• **What needs to be done**
Using "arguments" as the search string, find the matching lines below and copy them.

(Records from a collection)
----

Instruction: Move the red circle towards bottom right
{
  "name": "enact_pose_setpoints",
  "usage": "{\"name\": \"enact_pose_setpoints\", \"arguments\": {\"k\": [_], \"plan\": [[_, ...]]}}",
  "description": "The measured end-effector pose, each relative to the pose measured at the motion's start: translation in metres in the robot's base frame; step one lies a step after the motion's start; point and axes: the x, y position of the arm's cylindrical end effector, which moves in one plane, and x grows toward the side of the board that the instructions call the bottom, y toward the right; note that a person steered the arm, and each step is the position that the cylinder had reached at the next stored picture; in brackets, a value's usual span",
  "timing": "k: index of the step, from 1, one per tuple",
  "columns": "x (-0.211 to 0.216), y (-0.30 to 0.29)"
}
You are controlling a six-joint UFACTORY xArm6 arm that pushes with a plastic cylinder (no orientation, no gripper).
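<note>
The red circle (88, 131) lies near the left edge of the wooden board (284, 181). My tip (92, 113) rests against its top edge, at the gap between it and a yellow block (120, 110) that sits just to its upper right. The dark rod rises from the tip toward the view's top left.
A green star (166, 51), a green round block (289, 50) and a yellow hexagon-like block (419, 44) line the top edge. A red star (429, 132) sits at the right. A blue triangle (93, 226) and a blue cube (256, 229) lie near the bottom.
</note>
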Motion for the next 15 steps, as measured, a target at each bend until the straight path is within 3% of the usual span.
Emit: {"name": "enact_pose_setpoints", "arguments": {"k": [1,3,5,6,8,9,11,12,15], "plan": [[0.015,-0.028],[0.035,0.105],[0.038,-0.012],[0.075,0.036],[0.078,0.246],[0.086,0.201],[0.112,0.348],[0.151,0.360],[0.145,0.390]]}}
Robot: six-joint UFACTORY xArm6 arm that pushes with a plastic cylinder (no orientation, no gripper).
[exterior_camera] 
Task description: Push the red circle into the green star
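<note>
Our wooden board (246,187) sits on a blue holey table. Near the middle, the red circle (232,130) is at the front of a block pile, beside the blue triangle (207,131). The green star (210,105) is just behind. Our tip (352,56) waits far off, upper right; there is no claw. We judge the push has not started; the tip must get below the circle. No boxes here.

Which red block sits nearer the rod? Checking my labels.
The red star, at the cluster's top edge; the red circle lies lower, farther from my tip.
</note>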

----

• **Written answer**
  "usage": "{\"name\": \"enact_pose_setpoints\", \"arguments\": {\"k\": [_], \"plan\": [[_, ...]]}}",
Emit: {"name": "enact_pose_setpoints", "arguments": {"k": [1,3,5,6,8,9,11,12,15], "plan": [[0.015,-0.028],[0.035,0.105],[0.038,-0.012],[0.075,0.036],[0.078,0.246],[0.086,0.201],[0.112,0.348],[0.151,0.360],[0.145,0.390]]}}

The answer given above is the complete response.